Aussitôt la classe finie, j'allai anxieusement consulter la liste fatale, entre les mains du maître d'études: je n'y étais pas! Le Grand-Singe-Noir m'avait oublié, ou fait grâce!
Oh! ma joie alors de sortir en courant de ce collège, d'apercevoir maman qui avait tenu sa promesse, et qui m'attendait là, souriante, avec mon père et ma sœur... L'air qu'on respirait dehors était plus exquis que jamais, d'une tiédeur embaumée, et la lumière avait un resplendissement de pays chaud.—Quand je repense à ce moment-là, à ces prés d'amourettes, à ces phalènes roses, il se mêle à mon regret une espèce d'anxiété indéfinissable, comme du reste chaque fois que je me retrouve en présence de choses qui m'ont frappé et charmé par des dessous mystérieux, avec une intensité que je ne m'explique pas.
LXIII
J'ai déjà dit que j'avais toujours été beaucoup plus enfant que mon âge. Si on pouvait mettre en présence le personnage que j'étais alors et quelques-uns, de ces petits Parisiens de douze ou treize ans élevés par les méthodes les plus perfectionnées et les plus modernes, qui déjà déclament, pérorent, ont des idées en politique, me glacent par leurs conversations, comme ce serait drôle et avec quel dédain ils me traiteraient!
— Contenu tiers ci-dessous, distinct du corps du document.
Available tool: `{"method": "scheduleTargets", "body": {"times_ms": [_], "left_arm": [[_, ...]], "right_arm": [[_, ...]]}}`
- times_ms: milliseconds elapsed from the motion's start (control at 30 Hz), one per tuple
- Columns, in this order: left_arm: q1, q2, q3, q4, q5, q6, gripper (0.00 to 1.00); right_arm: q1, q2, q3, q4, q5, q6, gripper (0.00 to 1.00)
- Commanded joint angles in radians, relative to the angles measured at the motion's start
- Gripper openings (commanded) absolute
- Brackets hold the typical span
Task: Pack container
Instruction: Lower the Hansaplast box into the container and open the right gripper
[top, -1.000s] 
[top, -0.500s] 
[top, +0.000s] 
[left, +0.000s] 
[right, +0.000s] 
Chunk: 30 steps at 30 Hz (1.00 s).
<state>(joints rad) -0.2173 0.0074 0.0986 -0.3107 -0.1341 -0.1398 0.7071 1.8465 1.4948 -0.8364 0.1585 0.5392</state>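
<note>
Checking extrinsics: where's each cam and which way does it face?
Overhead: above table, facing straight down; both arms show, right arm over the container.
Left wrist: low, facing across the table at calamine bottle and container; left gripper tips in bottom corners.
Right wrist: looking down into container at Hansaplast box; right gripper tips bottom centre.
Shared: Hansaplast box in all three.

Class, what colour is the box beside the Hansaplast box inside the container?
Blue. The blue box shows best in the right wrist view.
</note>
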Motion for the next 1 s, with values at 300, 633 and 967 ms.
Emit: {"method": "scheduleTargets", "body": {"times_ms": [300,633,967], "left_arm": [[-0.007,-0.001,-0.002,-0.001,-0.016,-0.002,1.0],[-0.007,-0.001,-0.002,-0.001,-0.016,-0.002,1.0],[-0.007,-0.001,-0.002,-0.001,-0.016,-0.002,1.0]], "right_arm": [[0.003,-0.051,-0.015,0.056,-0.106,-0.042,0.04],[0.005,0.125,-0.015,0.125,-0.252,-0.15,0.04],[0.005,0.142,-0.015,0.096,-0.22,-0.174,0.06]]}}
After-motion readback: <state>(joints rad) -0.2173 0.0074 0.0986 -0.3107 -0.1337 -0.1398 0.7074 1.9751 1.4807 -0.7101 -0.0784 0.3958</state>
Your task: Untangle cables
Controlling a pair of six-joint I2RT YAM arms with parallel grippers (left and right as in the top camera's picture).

Je m'étonne moi-même de la dose d'enfantillage que je conservais pour certaines choses, car, en fait d'art et de rêve, malgré le manque de procédé, le manque d'acquis, j'allais bien plus loin et plus haut qu'à présent, c'est incontestable; et, si ce grimoire enroulé sur un roseau, dont je parlais tout à l'heure, existait encore, il vaudrait vingt fois ces notes pâles, sur lesquelles il me semble déjà qu'on a secoué de la cendre.
LXIV
Ma chambre, où je ne m'installais plus jamais pour travailler, où je n'entrais plus guère que le soir pour dormir, redevint pendant ce beau mois de juin mon lieu de délices, après le dîner, par les longs crépuscules tièdes et charmants. C'est que j'avais inventé un jeu, un perfectionnement du rat en guenilles que les gamins vulgaires font courir au bout d'une ficelle, le soir, dans les jambes des passants. Et cela m'amusait, mais d'une façon inouïe, sans lassitude possible. Cela m'amuserait encore autant, si j'osais, et je souhaite que mon invention soit imitée par tous les petits auxquels on aura l'imprudence de laisser lire ce chapitre.
Voici: de l'autre côté de la rue, juste en face de ma fenêtre et au premier étage aussi, demeurait une bonne vieille fille appelée mademoiselle Victoire (avec de grands bonnets à ruche du temps passé et des lunettes rondes). J'avais obtenu d'elle l'autorisation de fixer à l'arrêtoir de son contrevent une ficelle qui traversait la rue, et venait chez moi s'enrouler en pelote sur un bâton.